What’s (Really) Hindering Millennials’ Retirement Savings?

I’ve learned two things about Millennials over the years: first, that there are few things they find more bothersome than having Boomers tell them what they should be doing – and if there is anything more bothersome than the first, it’s being called “Millennials.”

Setting that aside, I was recently asked to participate in a forum focused on the challenges to retirement savings faced by Millennials. That event, “The Millennial Perspective: An Intergenerational Discussion on Retirement Savings,” was sponsored by Women for a Secure Retirement (WISER), centered on the organization’s iOme Challenge to develop a comprehensive proposal to address the challenges Millennials face in saving for retirement.

Of course, the definition of a Millennial has proven to be surprisingly elusive over time. But those in the forum were willing to accept the definition recently put forth by the Pew Research Center, that it would apply to those born between 1981 and 1996 – which, of course, means that the oldest in that demographic are hardly “kids” (aged 37 in 2018).


Retirement Roadblocks

My panel was tasked with discussing issues regarding financial education, savings and “retirement roadblocks” for this group. And indeed, there are a number of obstacles to savings generally, and retirement saving specifically, for this demographic. Specifically cited were:

Lack of “traditional” employment. This has manifested itself both in higher unemployment rates, and more in so-called 1099 employment in the “gig” economy. This can, of course, create an issue both in the income from which to save, and a…

Lack of access to retirement plan at work. This, of course is a significant hindrance. After all, we know that workers are significantly more likely to save if they have the opportunity to do so via a workplace retirement plan like a 401(k) – 12 times more likely, in fact. But even when they have access to a plan at work, they can still be hindered by a…

Lack of eligibility for a retirement plan at work. While a growing number of plans allow immediate eligibility for employee contributions (58.5%, according to the Plan Sponsor Council of America’s 60th Annual DC Survey), others don’t – and some plans still maintain a year’s wait. And that can be a problem when it comes to…

Job turnover. Millennials are widely regarded as job hoppers, and relative to their elders they may be – not so when their elders were younger. Going back to the end of the second World War, job tenure has been remarkably consistent – so yes, Millennials do change jobs, and while that doesn’t make them unusual, it can make it harder for them to save, particularly when there are…

Other priorities. Let’s face it, we talk about retirement saving as having an “accumulation” phase, but the early stages of most working careers is focused on a broader accumulation strategy – household goods, a car, a house, furniture, etc. And, for many those priorities also include paying down the debt that helped pave the way. Those obligations have, along with shorter job tenures, long been part of the earlier stages of our careers – and still are…certainly when it comes to thinking about…
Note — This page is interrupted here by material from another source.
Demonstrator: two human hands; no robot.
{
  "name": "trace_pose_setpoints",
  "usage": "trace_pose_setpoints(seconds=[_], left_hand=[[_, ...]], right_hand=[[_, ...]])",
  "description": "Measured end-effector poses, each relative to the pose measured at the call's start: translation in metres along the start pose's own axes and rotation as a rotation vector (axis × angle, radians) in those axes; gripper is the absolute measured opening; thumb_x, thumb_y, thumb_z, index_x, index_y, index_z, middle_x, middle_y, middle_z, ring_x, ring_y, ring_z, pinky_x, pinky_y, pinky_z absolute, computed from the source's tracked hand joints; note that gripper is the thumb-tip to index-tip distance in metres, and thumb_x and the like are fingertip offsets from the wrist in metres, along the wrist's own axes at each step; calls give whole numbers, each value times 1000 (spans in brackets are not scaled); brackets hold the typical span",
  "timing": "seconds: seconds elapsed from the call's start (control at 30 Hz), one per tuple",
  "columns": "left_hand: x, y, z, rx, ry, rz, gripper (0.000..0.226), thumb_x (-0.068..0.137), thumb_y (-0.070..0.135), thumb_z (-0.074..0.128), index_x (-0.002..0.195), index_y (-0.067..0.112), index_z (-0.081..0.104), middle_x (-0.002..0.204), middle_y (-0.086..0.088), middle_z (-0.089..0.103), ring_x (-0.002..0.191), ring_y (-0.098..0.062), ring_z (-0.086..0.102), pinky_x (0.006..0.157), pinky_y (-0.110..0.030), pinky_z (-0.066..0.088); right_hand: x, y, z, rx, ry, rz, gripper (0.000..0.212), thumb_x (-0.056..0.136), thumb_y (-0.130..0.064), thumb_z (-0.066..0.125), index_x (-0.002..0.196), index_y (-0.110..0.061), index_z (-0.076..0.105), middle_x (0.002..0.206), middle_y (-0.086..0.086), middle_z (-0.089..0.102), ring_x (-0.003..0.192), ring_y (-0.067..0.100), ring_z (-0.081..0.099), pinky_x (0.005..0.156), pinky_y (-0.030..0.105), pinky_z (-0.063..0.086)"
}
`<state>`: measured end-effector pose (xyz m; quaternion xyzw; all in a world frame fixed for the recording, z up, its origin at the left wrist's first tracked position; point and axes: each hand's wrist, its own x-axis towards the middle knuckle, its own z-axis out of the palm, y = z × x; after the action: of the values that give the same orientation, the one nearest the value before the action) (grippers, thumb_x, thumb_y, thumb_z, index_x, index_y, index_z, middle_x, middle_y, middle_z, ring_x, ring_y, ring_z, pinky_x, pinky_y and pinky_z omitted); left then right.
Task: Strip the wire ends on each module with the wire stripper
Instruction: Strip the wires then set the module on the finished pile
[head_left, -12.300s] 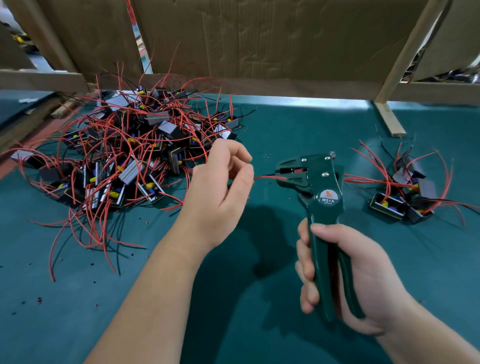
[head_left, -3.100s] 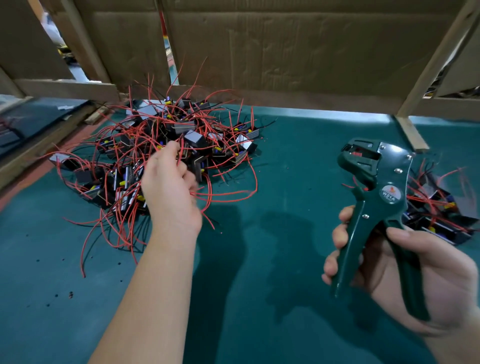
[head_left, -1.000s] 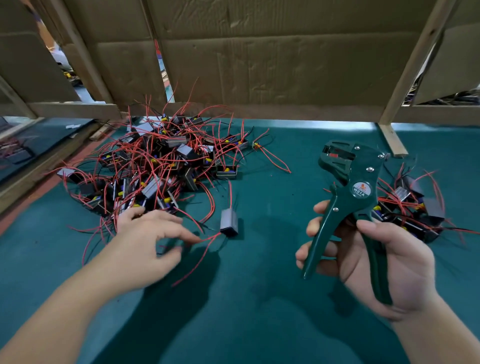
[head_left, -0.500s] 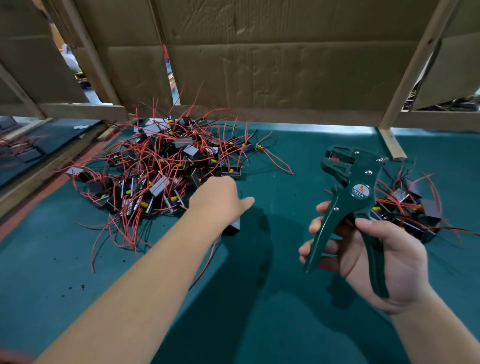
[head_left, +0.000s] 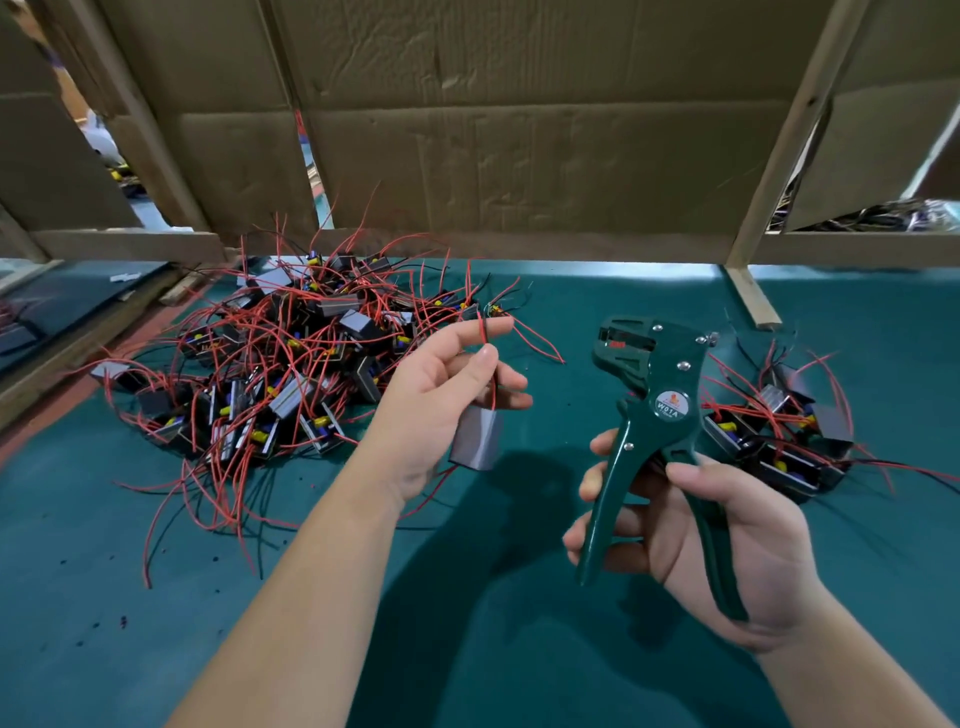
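While left hand pinches one module's wire and right hand grips the stripper, the pile looks mostly undone.

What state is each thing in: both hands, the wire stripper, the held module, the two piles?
Left hand: pinches a red wire.
Held module: hangs by its wires, off the table.
Wire stripper: handles spread, apart from the wire.
Right hand: grips the stripper's handles.
Left pile: tangled heap on the table.
Right pile: smaller heap on the table.
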<state>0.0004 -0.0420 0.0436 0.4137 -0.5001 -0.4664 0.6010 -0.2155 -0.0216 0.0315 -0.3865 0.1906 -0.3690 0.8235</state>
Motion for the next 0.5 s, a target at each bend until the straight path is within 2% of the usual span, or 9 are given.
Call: trace_pose_setpoints(seconds=[0.1, 0.17, 0.23, 0.3, 0.37, 0.5], left_hand=[[-11, -2, 6, -203, -9, -50, 14, 89, 15, 50, 101, 11, 56, 76, -4, 73, 71, -20, 71, 72, -24, 55], [-19, -2, 8, -362, -5, -103, 12, 82, 18, 54, 90, 13, 62, 80, -4, 73, 69, -19, 71, 68, -23, 55], [-25, -3, 9, -401, 8, -122, 10, 78, 23, 63, 78, 19, 72, 74, 2, 70, 59, -13, 66, 63, -22, 55], [-28, -6, 12, -322, -23, -130, 8, 74, 27, 69, 76, 21, 75, 70, 5, 67, 50, -9, 59, 59, -21, 52], [-30, -10, 15, -193, -78, -143, 5, 75, 21, 71, 74, 19, 75, 71, 2, 69, 46, -10, 56, 52, -18, 48], [-29, -18, 14, 205, -98, -146, 9, 77, 17, 77, 74, 24, 73, 65, 1, 69, 43, -12, 56, 47, -19, 44]], right_hand=[[2, 3, 1, -10, 3, 34, 60, 59, -30, 81, 109, -2, 64, 91, 25, 62, 78, 47, 63, 74, 56, 51], [5, 5, 2, -7, 12, 53, 62, 57, -30, 82, 109, -1, 64, 91, 26, 62, 77, 48, 63, 72, 55, 51], [8, 7, 3, 1, 19, 59, 63, 56, -29, 82, 109, -1, 64, 91, 26, 62, 77, 48, 63, 70, 54, 52], [10, 8, 4, 9, 1, 44, 62, 58, -29, 81, 109, -1, 63, 91, 26, 62, 77, 48, 63, 71, 53, 52], [12, 9, 5, 35, -15, 6, 61, 60, -28, 80, 111, 0, 63, 94, 28, 62, 79, 49, 63, 74, 55, 52], [13, 9, 3, 64, -3, -88, 60, 63, -25, 79, 114, 2, 62, 107, 26, 62, 81, 50, 64, 74, 55, 53]])
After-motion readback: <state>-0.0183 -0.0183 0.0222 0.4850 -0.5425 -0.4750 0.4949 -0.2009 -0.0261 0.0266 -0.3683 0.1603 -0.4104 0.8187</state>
Retirement. That’s right – retirement. Or more precisely the word itself, which conjures up images of a distant time and an “elder” you that – nifty little aging apps notwithstanding – isn’t something that most Millennials (or, arguably Boomers) have top of mind. In fact, our industry has long bemoaned the complexity of retirement as a savings goal – not only because it’s likely to be as variable as the individuals considering it, but also because it is so hard for an individual to picture, to imagine as a tangible goal. So, yes – we can, with a little effort – put a dollar figure on “retirement” – but juxtaposed next to that much-needed vehicle to get to work, that home with which to house a growing family, that college debt repayment… well, “retirement” is likely to be viewed more as abstract concept than tangible goal.

Perhaps a better way to think of this particular savings goal is to see it as the point at which you have financial resources sufficient to provide the freedom to pursue the avocation of your dreams, to work the hours you want (or don’t), from the location(s) you desire – or even the freedom to quit “working” altogether.

Janis Joplin once told their Boomer parents that “freedom is just another word for nothing left to lose.” But it seems to me that for Millennials, and perhaps for all of us, freedom – financial freedom – is “just” another word for everything to gain.